Work item | Every line of the data below should be retyped exactly, with no images carried over.

Given material |

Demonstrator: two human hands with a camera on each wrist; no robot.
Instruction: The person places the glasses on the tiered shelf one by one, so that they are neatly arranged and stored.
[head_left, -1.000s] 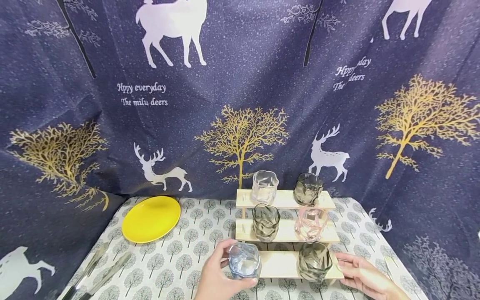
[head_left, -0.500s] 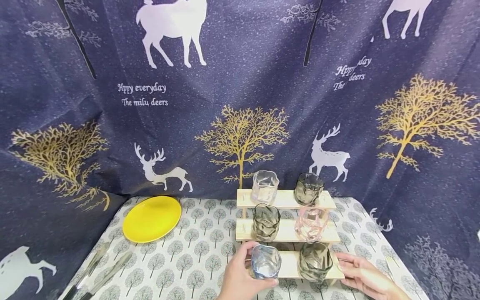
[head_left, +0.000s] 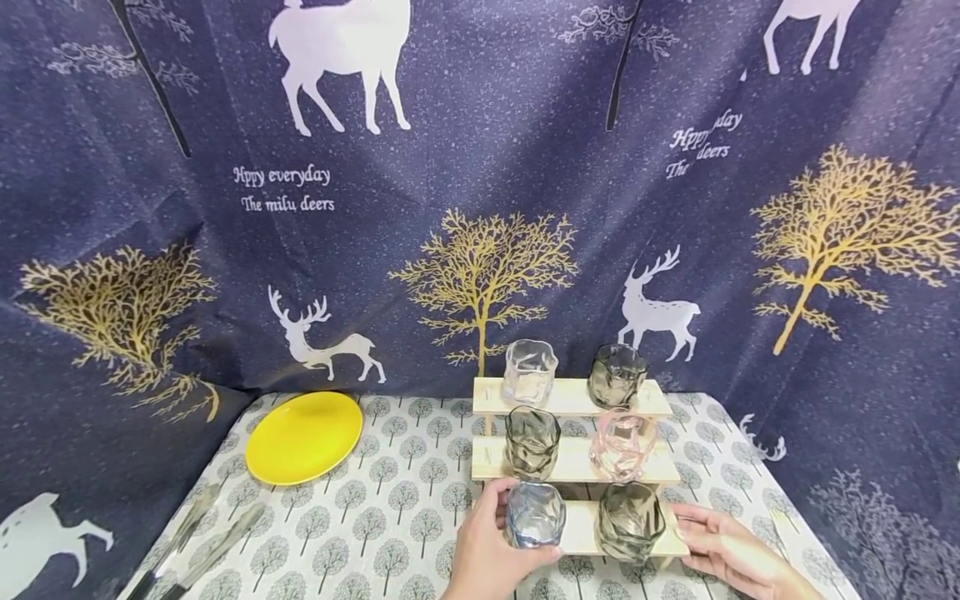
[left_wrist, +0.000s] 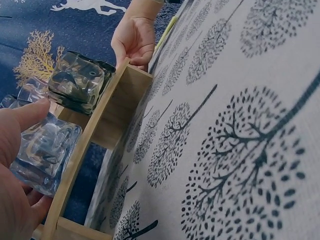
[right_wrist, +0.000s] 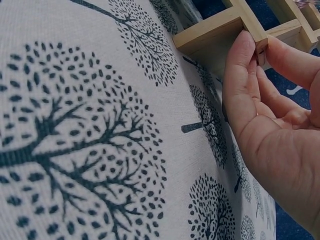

Solution to this task |
Demonstrator: two human hands with a camera on each wrist; no robot.
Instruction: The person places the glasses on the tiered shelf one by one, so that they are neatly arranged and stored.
[head_left, -1.000s] 
[head_left, -0.500s] 
[head_left, +0.000s] 
[left_wrist, +0.000s] 
[right_wrist, +0.000s] 

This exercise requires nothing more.